▸ **What the task requires**:
Write out the whole listing without a single alteration.

▸ **Dataset section**:
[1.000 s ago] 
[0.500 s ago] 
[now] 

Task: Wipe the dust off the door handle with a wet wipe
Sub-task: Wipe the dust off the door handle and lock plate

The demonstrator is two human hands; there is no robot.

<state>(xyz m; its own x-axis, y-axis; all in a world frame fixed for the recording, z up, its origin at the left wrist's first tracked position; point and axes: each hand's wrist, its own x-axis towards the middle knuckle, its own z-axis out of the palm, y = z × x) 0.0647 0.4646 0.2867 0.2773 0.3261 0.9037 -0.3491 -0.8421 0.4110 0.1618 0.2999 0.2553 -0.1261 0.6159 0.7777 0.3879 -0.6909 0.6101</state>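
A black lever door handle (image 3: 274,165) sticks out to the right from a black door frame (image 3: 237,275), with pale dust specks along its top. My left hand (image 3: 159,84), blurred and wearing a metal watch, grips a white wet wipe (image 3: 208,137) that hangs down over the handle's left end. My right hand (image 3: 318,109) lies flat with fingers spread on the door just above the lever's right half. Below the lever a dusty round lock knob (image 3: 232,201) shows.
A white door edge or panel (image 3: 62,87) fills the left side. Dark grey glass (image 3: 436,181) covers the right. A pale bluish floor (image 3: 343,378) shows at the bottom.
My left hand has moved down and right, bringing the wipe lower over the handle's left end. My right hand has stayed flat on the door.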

▸ **Result of the task**:
[1.000 s ago] 
[0.500 s ago] 
[now] 

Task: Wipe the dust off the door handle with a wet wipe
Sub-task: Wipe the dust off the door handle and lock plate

The demonstrator is two human hands; there is no robot.

<state>(xyz m; its own x-axis, y-axis; all in a world frame fixed for the recording, z up, its origin at the left wrist's first tracked position; point and axes: each hand's wrist, its own x-axis towards the middle knuckle, its own z-axis out of the palm, y = z × x) 0.0647 0.4646 0.2867 0.2773 0.3261 0.9037 -0.3491 -0.8421 0.4110 0.1618 0.2999 0.2553 -0.1261 0.6159 0.7777 0.3879 -0.6909 0.6101</state>
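A black lever door handle (image 3: 274,165) sticks out to the right from a black door frame (image 3: 237,275), with pale dust specks along its top. My left hand (image 3: 159,84), blurred and wearing a metal watch, grips a white wet wipe (image 3: 208,137) that hangs down over the handle's left end. My right hand (image 3: 318,109) lies flat with fingers spread on the door just above the lever's right half. Below the lever a dusty round lock knob (image 3: 232,201) shows.
A white door edge or panel (image 3: 62,87) fills the left side. Dark grey glass (image 3: 436,181) covers the right. A pale bluish floor (image 3: 343,378) shows at the bottom.
My left hand has moved down and right, bringing the wipe lower over the handle's left end. My right hand has stayed flat on the door.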

The required output is now complete.